Mostly because it is what I am used to. Running it in the docker containers is (slightly) more complicated but honestly it's just a preference. I want to work locally and use docker to abstract some services, without necessarily having to adopt a docker-first work method.
#106
Thanks, that looks like it should work. I didn't know about the /data/caddy/pki/authorities/local/root.crt
location -- that makes my 'solution' slightly less convoluted. (edited in original post). Perhaps this could be documented around here as well, as it is basically the same thing specifically for local PHP instead of the system trust store.
I will try the set-up with static certs created by mkcert
and report back on the PR.
ref https://github.com/dunglas/symfony-docker/pull/106#issuecomment-1011046380
TL;DR the proposed configuration allows Caddy to use the locally generated certificate (with the CA generated by mkcert
) but now that certificate isn't trusted by the docker PHP container, meaning the running app cannot send Mercure updates.

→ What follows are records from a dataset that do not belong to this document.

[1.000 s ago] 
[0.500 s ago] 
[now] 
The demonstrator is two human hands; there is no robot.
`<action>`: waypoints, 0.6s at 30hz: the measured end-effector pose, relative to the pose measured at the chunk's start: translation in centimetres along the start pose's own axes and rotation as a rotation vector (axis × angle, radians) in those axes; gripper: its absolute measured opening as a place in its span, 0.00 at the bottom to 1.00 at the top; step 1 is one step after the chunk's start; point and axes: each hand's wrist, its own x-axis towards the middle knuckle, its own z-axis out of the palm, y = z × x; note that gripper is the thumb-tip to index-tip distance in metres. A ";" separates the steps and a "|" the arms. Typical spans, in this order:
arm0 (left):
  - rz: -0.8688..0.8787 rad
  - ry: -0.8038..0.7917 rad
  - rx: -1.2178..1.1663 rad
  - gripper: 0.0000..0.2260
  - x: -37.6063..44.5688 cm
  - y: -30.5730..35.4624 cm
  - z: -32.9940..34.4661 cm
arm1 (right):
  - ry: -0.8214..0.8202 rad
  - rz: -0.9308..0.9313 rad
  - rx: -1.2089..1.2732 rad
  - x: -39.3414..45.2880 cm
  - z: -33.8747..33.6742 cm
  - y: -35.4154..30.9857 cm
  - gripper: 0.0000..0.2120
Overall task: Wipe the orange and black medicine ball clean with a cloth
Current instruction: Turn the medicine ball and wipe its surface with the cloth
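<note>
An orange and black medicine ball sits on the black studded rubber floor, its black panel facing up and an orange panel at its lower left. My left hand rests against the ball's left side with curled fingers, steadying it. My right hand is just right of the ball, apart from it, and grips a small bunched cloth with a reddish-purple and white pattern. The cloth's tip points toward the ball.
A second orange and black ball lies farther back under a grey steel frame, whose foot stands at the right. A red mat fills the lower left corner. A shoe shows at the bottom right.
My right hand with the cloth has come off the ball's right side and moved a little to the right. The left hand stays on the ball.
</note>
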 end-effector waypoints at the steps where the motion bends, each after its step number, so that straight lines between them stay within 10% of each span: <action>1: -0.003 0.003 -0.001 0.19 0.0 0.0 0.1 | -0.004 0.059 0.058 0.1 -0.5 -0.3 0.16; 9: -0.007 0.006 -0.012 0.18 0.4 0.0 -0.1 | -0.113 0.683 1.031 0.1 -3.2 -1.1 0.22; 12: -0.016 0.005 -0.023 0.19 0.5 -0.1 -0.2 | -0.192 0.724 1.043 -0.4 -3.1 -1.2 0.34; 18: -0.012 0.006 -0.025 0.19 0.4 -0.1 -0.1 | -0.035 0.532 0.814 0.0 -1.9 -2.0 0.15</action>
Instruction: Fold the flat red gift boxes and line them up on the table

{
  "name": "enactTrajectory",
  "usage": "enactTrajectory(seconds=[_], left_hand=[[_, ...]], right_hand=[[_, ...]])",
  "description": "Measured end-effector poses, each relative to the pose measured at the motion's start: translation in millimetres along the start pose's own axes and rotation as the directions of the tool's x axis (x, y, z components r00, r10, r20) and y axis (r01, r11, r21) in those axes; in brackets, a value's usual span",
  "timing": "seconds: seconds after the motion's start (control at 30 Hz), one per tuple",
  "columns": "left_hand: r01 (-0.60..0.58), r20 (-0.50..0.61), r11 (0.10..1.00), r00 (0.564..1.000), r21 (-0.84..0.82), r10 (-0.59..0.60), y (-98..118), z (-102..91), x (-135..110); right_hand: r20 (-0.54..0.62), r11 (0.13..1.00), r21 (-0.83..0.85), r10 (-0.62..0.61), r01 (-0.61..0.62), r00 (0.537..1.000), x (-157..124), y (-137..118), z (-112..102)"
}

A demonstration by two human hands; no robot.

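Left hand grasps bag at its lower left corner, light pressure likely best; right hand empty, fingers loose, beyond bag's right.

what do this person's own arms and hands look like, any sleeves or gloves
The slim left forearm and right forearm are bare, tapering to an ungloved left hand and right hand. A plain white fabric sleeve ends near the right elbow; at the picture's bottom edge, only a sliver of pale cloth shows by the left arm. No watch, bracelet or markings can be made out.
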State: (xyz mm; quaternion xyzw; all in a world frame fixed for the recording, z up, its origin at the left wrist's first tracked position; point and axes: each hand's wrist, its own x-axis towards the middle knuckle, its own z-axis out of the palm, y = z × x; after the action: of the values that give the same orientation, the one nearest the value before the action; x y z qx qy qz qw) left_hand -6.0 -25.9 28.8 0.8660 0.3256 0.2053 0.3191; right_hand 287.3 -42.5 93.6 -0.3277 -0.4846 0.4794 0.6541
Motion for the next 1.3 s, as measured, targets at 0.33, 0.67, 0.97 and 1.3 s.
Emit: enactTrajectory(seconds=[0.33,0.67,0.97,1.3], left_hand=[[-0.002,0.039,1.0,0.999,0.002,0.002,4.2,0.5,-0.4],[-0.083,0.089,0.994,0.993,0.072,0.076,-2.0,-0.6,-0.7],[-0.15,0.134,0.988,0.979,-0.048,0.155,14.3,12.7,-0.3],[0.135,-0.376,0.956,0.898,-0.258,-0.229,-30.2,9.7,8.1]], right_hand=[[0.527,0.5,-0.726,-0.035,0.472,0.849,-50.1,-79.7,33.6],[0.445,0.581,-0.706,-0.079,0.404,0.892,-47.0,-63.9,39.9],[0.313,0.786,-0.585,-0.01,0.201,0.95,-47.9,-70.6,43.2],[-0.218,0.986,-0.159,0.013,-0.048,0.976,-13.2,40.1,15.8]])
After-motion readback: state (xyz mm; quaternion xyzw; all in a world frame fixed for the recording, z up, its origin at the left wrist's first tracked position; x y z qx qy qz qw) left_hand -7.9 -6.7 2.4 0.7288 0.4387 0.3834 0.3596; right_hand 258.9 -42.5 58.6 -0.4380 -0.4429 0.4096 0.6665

I will revert to using Caddy's internally generated CA for now, using the following commands to trust the CA within my local PHP set-up:
- Find the trust store used by PHP:
❯ grep "openssl.cafile.*=" $(php --ini | grep 'php.ini$' | awk '{ print $NF }') | awk '{ print $NF }'
- Add the CA generated by Caddy to your local PHP's trust store
❯ docker compose exec caddy /bin/sh -c 'cat /data/caddy/pki/authorities/local/root.crt' >> $trust_store_location
The generated CA seems to survive container reboots as well as rebuilds, and only seems to be re-generated if the docker volume is removed. Maybe we can document this somewhere.
I just realized the docker PHP container is, by default, configured to send Mercure updates over HTTP instead of HTTPS.
Adding 127.0.0.1 caddy
to /etc/hosts
allows me to configure MERCURE_URL=http://caddy/.well-known/mercure
and everything works out-of-the-box without needing to explicitly trust anything.